[Graywolf; 2025]
When I mention that I live in New Mexico, I find that people who haven’t been here often have two misconceptions. The first is that New Mexico is hot, arid, and sandy—which is to say that the entire state is southern New Mexico. The second is that New Mexico is a place of bohemian art galleries, pueblo-style architecture, and expats from New York or Los Angeles—that the entire state is northern New Mexico (or, more specifically, Santa Fe or Taos). Often, people have an oddly hybridized image of what the state is: southern New Mexico’s landscape mixed with northern New Mexico’s politics and culture.
Joshua Wheeler’s 2018 essay collection Acid West was in part an effort to dispel such misconceptions. Wheeler was born and raised in Alamogordo, in the southern part of the state, and his family’s history in the area stretches back generations. In Acid West’s introductory essay, Wheeler writes,
There is no easy way to explain that here in the underbelly, south of the 34th parallel, which cuts the state in half, things are different. We use the abbreviation SNM for our home, and maybe that is a good explanation, how there is something awkward but accurate in the way it comes off the tongue like S&M. Most of us SNM-ans feel some pride or gratification in the way our half of the state is abused or forgotten entirely—it makes us the better half because we endure the most fiscal pain or Border Patrol harassment or tourism-department shafting or general ignorance about our existence. We are just the bottom. And we like it.

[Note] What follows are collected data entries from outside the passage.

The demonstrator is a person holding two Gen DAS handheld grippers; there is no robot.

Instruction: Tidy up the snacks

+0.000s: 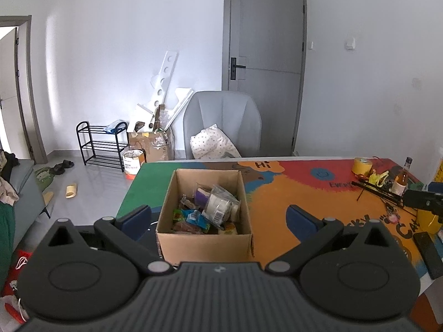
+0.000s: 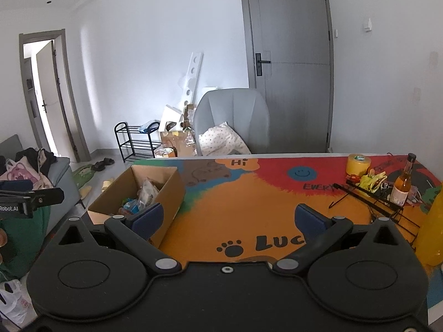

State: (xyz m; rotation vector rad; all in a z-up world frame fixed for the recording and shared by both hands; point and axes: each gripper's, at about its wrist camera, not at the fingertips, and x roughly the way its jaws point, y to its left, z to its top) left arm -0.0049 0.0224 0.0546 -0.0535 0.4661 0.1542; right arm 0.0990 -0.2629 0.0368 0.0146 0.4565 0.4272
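Both grippers, left gripper (image 1: 218,215) and right gripper (image 2: 231,217), stand wide and empty. The snacks (image 1: 209,210) lie loose inside the cardboard box (image 1: 205,239) on the table (image 2: 249,202). A reach may snag the box wall; the bottle (image 2: 402,184) and wire rack (image 2: 371,193) crowd the right side
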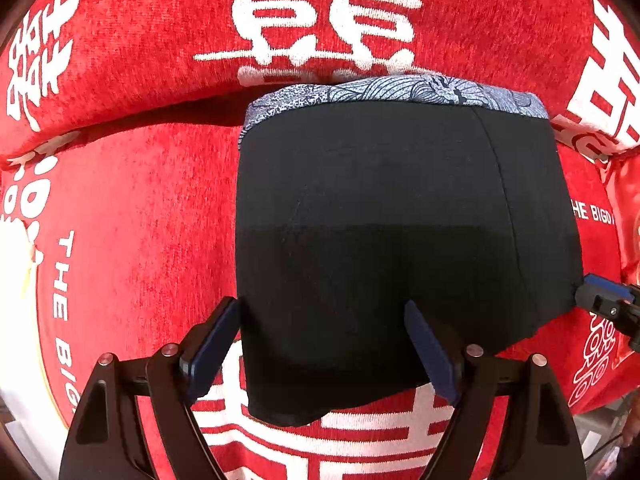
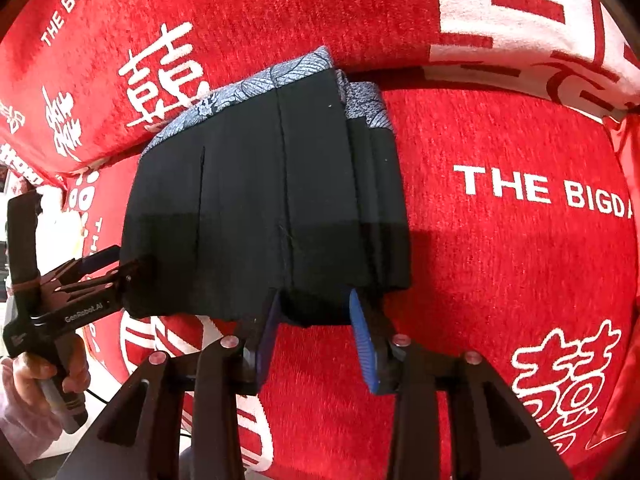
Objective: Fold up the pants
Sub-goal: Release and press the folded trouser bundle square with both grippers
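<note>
Lying folded into a compact block, the black fabric pants with a blue-grey patterned waistband [image 1: 400,216] are resting on the red plush cover with white lettering [image 1: 140,200]. The left gripper [image 1: 324,356] is hanging with its jaws wide apart astride the pants' near hem, gripping nothing. The right gripper [image 2: 316,332] is standing part open at that hem, with cloth between its pads [image 2: 364,344] unpressed. Folding is looking nearly finished; next probably comes lifting both grippers clear.
</note>
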### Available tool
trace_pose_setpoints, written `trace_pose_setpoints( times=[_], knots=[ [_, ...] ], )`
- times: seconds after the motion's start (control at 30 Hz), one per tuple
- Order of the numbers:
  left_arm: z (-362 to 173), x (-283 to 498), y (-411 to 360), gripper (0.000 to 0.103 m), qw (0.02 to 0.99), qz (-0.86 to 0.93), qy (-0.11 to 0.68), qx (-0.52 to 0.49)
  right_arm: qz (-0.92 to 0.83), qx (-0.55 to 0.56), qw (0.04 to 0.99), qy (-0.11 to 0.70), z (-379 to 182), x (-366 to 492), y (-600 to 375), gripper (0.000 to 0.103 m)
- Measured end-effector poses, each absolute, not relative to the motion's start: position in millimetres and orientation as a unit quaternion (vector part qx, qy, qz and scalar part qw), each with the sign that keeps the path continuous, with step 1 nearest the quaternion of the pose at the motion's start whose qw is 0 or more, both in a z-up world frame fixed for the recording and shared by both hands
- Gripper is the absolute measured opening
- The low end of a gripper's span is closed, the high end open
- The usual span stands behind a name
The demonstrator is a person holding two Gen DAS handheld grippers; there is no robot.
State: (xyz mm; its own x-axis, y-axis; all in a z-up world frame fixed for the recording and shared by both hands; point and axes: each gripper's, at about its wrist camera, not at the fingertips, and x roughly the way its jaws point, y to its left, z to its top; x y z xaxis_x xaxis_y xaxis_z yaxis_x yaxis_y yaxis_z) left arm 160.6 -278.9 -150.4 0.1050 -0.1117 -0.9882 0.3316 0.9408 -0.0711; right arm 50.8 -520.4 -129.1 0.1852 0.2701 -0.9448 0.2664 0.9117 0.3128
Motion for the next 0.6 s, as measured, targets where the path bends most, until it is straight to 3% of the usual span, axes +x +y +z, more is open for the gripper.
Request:
trace_pose_setpoints(
  times=[0.13,0.17,0.2,0.37,0.6],
  knots=[
    [-147,158,-280,0.085,0.744,-0.152,0.645,0.089,0.006,0.22,0.742,0.633,-124,49,-527,0.052],
    [-145,159,-278,0.088,0.748,-0.155,0.64,0.088,0.008,0.222,0.744,0.63,-123,49,-531,0.057],
    [-145,159,-278,0.103,0.749,-0.157,0.638,0.085,0.01,0.225,0.745,0.628,-122,49,-534,0.06],
    [-143,175,-266,0.103,0.759,-0.159,0.628,0.067,0.016,0.252,0.757,0.602,-120,55,-560,0.083],
    [-182,213,-250,0.103,0.716,-0.205,0.667,-0.002,0.076,0.351,0.716,0.599,-171,80,-604,0.085]
  ],
)
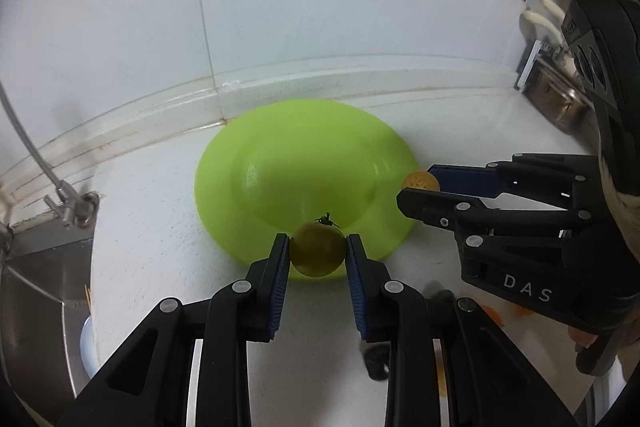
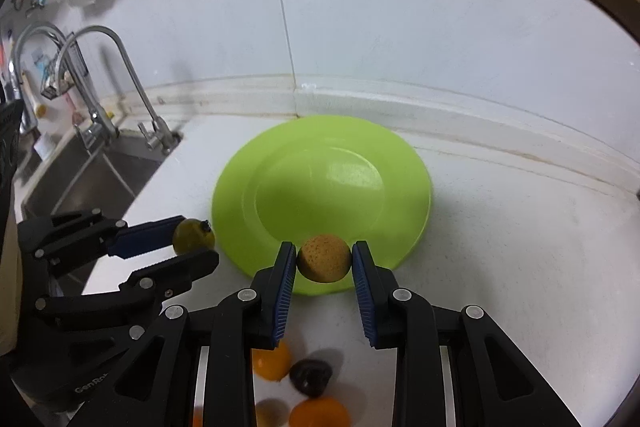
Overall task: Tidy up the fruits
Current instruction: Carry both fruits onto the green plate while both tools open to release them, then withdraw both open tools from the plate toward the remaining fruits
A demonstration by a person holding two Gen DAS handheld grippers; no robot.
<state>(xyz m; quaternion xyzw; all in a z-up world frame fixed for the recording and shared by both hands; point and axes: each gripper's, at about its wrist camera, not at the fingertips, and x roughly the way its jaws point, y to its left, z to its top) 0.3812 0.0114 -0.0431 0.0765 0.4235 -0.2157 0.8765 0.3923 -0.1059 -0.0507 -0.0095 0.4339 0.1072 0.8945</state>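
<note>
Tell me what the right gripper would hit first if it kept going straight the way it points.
Probably the green plate: the right gripper, shut on a tan fruit, points down at its near rim, though depth is unclear.

Home kitchen, steel sink [image 2: 96, 171], curved taps [image 2: 120, 67], white tiled wall [image 2: 400, 19]
</note>
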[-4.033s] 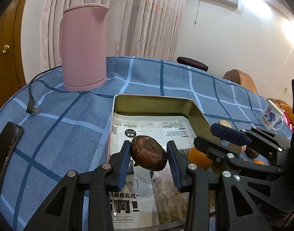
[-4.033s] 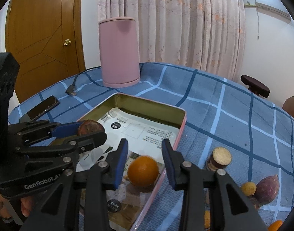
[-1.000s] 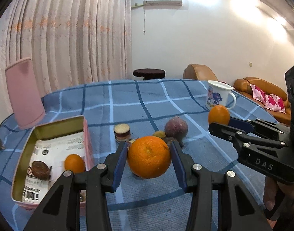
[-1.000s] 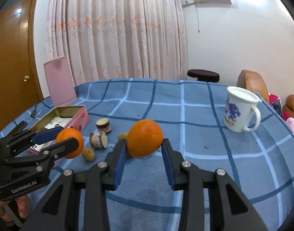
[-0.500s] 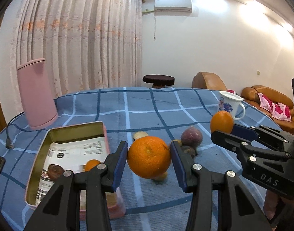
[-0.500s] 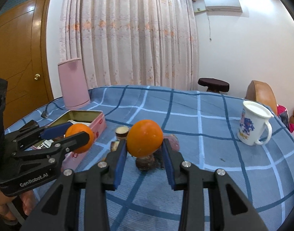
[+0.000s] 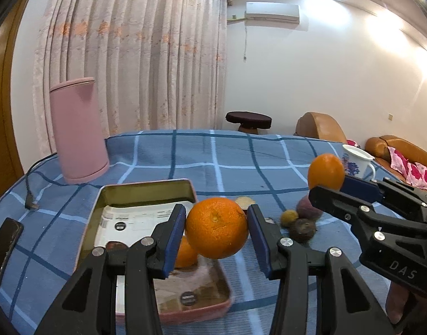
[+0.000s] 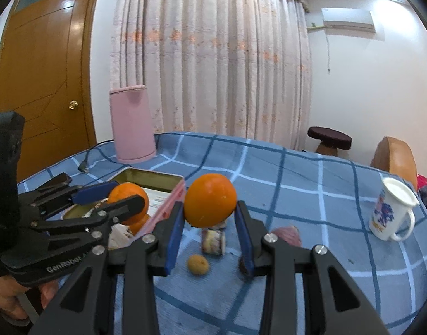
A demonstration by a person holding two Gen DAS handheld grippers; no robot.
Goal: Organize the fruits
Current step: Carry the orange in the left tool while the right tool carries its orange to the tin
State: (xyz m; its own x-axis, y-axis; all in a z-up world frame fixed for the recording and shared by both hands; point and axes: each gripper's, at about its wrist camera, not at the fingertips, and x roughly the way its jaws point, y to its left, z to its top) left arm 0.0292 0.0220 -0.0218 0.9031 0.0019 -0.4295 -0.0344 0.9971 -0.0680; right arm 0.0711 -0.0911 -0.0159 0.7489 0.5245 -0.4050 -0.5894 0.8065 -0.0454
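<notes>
My left gripper [image 7: 216, 227] is shut on a large orange [image 7: 216, 228] and holds it above the right edge of the pink tin tray [image 7: 146, 188]. The tray holds a smaller orange [image 7: 186, 254] and a dark brown fruit [image 7: 114, 245] on printed paper. My right gripper [image 8: 210, 223] is shut on another orange [image 8: 210, 199], held in the air just right of the tray [image 8: 174, 192]. The right gripper's orange also shows in the left wrist view [image 7: 326, 171]. The left gripper's orange shows in the right wrist view [image 8: 128, 199].
Loose fruits lie on the blue checked cloth: a purple one [image 7: 307, 209], a dark one [image 7: 302, 230], a small yellow one [image 8: 198, 263], a cut piece [image 8: 212, 241]. A pink kettle [image 7: 78, 129], its cord, a phone [image 7: 4, 243] and a white mug [image 8: 392, 213] stand around.
Both grippers, each holding its orange, have swung left towards the tray. The tray now lies under the left gripper and close beside the right one.
</notes>
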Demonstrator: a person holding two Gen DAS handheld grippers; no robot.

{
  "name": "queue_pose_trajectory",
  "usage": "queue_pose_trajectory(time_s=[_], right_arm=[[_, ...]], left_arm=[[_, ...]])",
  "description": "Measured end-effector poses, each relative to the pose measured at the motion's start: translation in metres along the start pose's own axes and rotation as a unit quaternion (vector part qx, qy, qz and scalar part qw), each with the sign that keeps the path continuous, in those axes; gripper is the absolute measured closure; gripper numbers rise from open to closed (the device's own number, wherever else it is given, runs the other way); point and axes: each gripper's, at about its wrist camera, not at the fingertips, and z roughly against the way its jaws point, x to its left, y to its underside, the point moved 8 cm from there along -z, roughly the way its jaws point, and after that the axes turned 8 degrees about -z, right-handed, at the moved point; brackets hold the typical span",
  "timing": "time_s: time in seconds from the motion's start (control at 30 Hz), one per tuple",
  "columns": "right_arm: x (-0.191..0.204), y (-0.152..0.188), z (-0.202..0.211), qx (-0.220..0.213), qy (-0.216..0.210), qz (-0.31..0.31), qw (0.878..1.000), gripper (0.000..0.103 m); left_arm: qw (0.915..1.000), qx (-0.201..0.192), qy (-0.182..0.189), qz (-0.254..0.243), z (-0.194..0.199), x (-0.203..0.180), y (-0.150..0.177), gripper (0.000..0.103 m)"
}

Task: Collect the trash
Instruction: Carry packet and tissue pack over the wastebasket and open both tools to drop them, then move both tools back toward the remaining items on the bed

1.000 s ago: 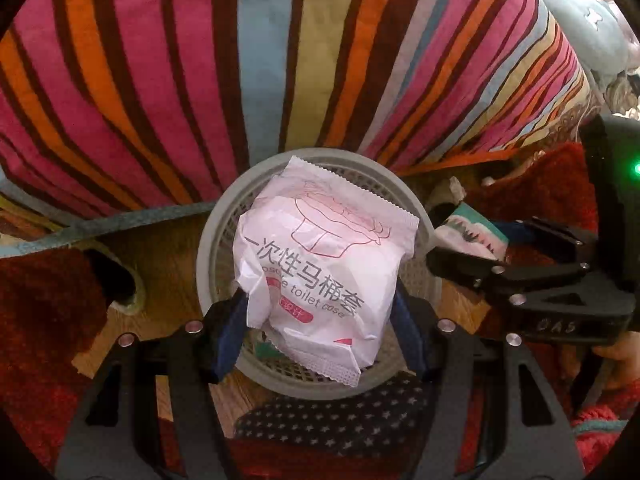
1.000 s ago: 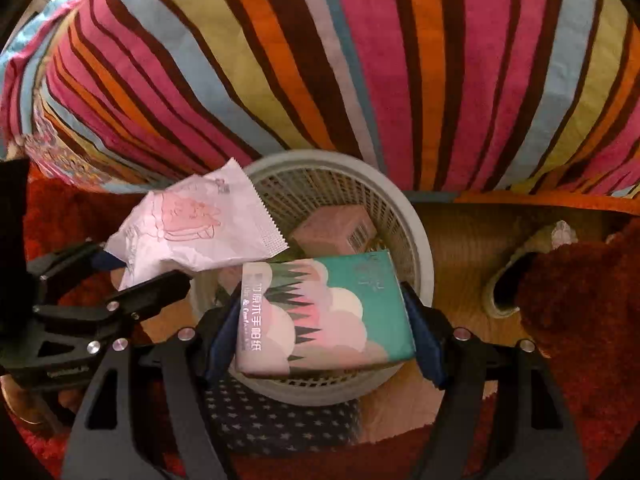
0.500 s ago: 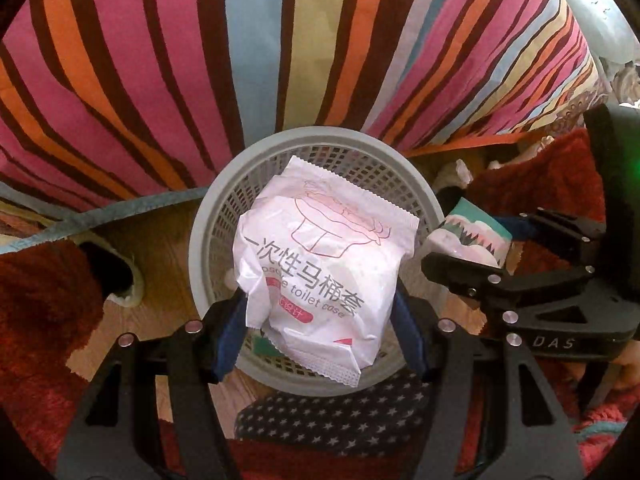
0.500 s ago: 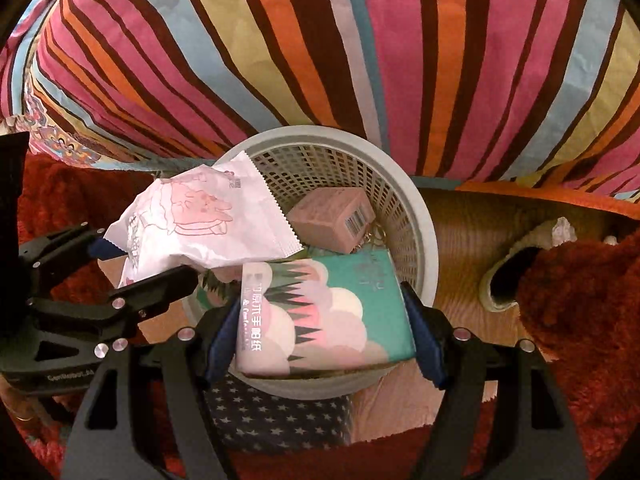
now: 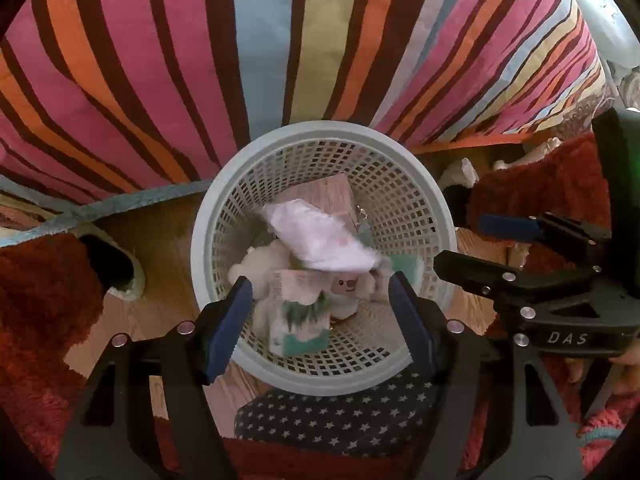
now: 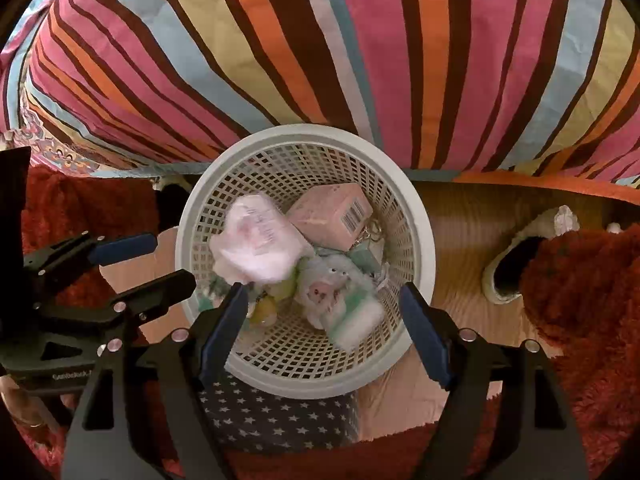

As this excerpt suggests, Wheeler’s writing throughout Acid West is flamboyant and slangy in ways that make the essays engaging and often quite funny. At the same time, the prose sometimes overreaches and succumbs to repetition or other clumsiness. In this passage, for example, the second sentence contradicts the first.
Of particular interest to Wheeler in Acid West are the space race and the military-industrial complex. Space and the military loom large in SNM thanks to the presence of institutions such as the U.S. government-owned White Sands Missile Range, where, among other things, the Trinity test (the world’s first nuclear explosion) took place near the end of World War II. One of the collection’s essays deals with Trinity and its aftermath, and another focuses on Spaceport America, a multibillion-dollar terminal that was built to anchor the United States’ hypothetical space-tourism economy. Through institutions such as these, the federal government and private industry alike have shaped southern New Mexico in significant ways. Acid West is in part an attempt to dissect these influences.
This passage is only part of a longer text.